Densho Digital Archive
Densho Visual History Collection
Title: Gene Akutsu Interview
Narrator: Gene Akutsu
Interviewers: Larry Hashima (primary), Stephen Fugita (secondary)
Location: Seattle, Washington
Date: July 25, 1997
Densho ID: denshovh-agene-01-0024

<Begin Segment 24>

LH: Well, I want to go back to sort of that moment where you're worrying about what the vets, 442 guys were going to do to you. What was your... how did your parents react to this and how were they getting along in the community with the knowledge around that you and your brother were draft resisters, were in prison?

GA: Uh-huh. Well, that still carried through, that it reflected on our parents of what we did but there were Isseis still living in and around that area that lived in the hotel, they were, used to work at the railroad and after work they'd come back and stay at the hotel. But then they found out that my dad had a little stove that they could -- what they now refer to as a... what do you call, crack-, what do they call? Cracker barrel? Where people get together and talk about old times and things and that's about what it wound up to be, just a gathering place for the Isseis used to come around and talk about the old times. And they survived by having those people come around. But after we came out, must have been about four months, three months or so, my mother started to feel bad and she said, she feels like she's underneath a waterfall. It feels like she's got a train going through her head, roaring sound all the time. And she said she can't stand it. But anyway, one day I went to church and came back and found that she got sick and they're going to take her to the hospital. I went over to the -- and my brother says, "You stay home. I'll watch, I'll take care of..." I was working out of house, my brother was helping my dad with the repairing of the shoes and whatnot to help him out a little bit, so he says, "I'll take care of it, I'll go see Mom and take care of her." And within a day or so, she had died and that was the sad part. I started to date a girl and I guess she didn't even get a chance to meet my mother or neither did my mother meet the wife-to-be. When I came out I got to know a girl and then she and I saw eye-to-eye, we really hit it off real good and we were inseparable from there on.

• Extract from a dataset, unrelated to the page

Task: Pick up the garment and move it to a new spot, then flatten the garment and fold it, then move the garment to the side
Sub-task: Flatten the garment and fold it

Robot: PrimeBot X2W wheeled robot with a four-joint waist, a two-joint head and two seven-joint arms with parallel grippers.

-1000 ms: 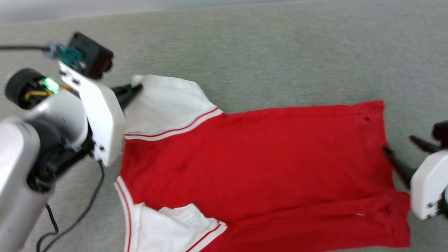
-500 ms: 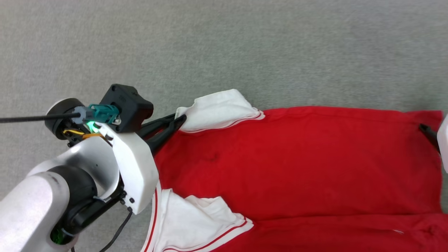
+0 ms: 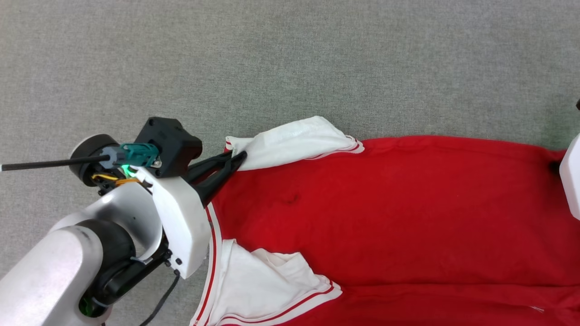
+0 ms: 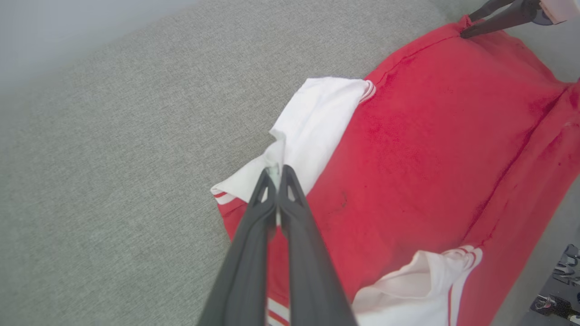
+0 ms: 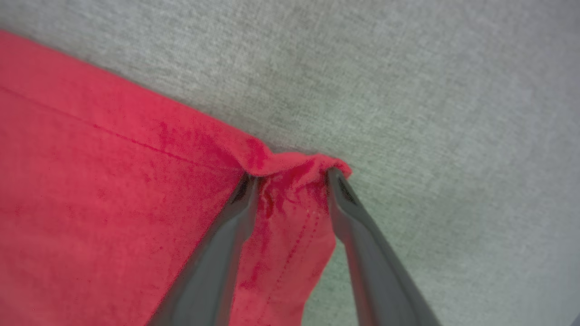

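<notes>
While the shirt (image 3: 385, 213) lies spread on the grey surface (image 3: 317, 59), I see my left pincer (image 3: 238, 158) clamped on its far white sleeve (image 3: 294, 138), and my right pincer (image 5: 290, 175) apart, straddling the hem corner (image 5: 299, 164).

Even, bright, diffuse light is seen throughout, and shadows are kept soft and faint. The head view is rendered sharp. The left wrist view's top left corner is washed out and hazy. In the right wrist view the right gripper's fingers (image 5: 213, 267) are blurred, and the garment (image 5: 90, 190) is oversaturated.
</notes>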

SF: Did your mom pass away from a physical, a normal physical illness?

GA: Well, I referred to this as a, the wear and tear of the war years that she had gone through, that her body couldn't handle it and eventually she took her life is what had happened. That she just couldn't stand it anymore. There were rumors that some people had heard about it and they were making fun out of it that, "Ha, ha, ha," that she got what she had coming and things like that which as I thought was very, not very nice. Oh, let me see. No, it's... the time is real nice. What it does... it heals a lot of things and through the years the hard feelings that the people have had towards me and the people who had refused to go, had faded away and they used to talk about, "Well, you went in, you didn't go to the service and my friends are dead over there over in Europe." And I used to come back and say, "They were my friends, too. No, you're not the only one, that they were friends, too. My friends had died over there, too. The only difference is my thinking was different from you, you went over to fight for it to prove yourself guilty, whereas I says, 'isn't my fault, I didn't do anything, you can't make me go to war if you stick me into a prison camp.'" And that was the difference between the fellas that went and the fellas that stayed, rather my feeling, let's put it that way. I don't want to get people involved into this.